3. Clogged Filters: a diesel or HVO powered generator is similar in design and function to a car engine. Filters requiring regular replacement at set service intervals dependent on usage (miles or run hours) and the filters and connecting air, fuel and oil pipes required for lubrication and combustion can become clogged. A poorly maintained generator could start and then fail to run for time required to cover a power outage.
4. Oil and Coolant Leaks: the pipes running oil and fuel to and around a generating set will age and could suffer a leak. Patching leaks is sometimes possible and leaking pipes can also be replaced. Both require a suitably trained generator engineer. Any leaks will also require cleaning up in the most efficient way to protect the local environment.
5. Broken Block Heater: placed outside, exposes a generator to weather extremes. An electrical heat circuit provides heating to the engine block and helps to prevent oil lubrications from thickening. Block heaters require regular inspection and if necessary, replacement, if a generator is to automatically start-up even in extreme winter conditions.
6. Electrical Works/Circuit Breakers: circuit breakers can be left in the wrong position when works are undertaken on site. A generator, for example, could also be left in manual start-mode, instead of automatic. Any work to the electrical supply circuitry, especially when in the plant room or place where the generator ATS/AMF panel, should be inspected with a checklist for the work undertaken and other critical circuits in the room including generation.

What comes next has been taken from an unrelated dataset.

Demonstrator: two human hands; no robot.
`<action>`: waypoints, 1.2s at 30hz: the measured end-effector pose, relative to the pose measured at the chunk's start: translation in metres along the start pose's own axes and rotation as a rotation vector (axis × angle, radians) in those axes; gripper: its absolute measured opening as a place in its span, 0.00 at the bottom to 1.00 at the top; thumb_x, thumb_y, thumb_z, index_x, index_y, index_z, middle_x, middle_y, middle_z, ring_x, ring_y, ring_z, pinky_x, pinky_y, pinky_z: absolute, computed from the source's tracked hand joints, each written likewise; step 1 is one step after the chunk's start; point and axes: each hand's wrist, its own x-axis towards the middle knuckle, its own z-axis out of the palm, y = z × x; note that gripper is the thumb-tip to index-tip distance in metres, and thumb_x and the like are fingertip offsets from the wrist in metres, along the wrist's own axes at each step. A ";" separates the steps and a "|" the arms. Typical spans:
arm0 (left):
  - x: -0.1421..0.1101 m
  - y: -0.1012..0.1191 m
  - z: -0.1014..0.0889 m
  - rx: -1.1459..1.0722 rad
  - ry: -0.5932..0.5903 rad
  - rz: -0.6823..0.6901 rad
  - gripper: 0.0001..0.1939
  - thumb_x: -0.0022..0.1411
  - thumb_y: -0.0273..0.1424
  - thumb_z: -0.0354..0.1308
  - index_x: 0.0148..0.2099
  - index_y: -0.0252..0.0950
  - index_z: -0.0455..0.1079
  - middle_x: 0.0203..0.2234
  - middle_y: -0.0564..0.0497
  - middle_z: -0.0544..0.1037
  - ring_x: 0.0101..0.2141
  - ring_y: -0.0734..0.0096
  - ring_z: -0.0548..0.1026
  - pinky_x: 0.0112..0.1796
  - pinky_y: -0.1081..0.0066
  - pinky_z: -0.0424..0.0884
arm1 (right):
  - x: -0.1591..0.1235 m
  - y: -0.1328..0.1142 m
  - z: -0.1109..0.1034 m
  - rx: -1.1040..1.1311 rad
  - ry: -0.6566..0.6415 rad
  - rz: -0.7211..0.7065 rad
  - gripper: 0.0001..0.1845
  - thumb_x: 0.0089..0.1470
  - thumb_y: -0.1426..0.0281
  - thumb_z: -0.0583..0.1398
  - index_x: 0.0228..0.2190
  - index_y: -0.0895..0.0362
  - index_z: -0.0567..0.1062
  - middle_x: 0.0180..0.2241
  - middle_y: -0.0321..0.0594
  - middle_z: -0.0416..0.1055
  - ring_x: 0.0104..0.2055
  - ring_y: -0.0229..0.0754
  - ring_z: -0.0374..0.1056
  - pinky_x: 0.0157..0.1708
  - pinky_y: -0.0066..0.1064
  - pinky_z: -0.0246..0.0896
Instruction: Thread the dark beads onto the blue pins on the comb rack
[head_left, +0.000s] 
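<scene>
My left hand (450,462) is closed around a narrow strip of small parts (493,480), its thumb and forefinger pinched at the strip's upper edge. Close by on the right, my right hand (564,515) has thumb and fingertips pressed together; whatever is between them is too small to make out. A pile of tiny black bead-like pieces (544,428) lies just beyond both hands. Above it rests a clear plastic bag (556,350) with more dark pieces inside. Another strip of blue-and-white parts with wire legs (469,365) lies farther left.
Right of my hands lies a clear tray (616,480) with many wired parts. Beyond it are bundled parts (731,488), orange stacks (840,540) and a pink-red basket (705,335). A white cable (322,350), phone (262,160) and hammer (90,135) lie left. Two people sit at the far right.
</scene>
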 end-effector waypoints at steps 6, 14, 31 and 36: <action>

Regular generator testing, service inspection and preventative maintenance can help to prevent generating set issues and ensure the generator is ready to protect the connected loads.

Summary

The threat of planned power outages adds a level of uncertainty for those responsible for service continuity. Businesses and organisations need to ensure that their critical IT, server rooms and data centres are protected from power outages. Now their power continuity plans must consider a larger building load including critical and essential loads. The recommended solution is a UPS and generator installation, regularly serviced and maintained. Installing a UPS and local onsite power generation provides the most robust of power protection plans. This ensures that both critical IT loads and other essential building systems, are supported during a power outage to prevent data loss and ensure uptime.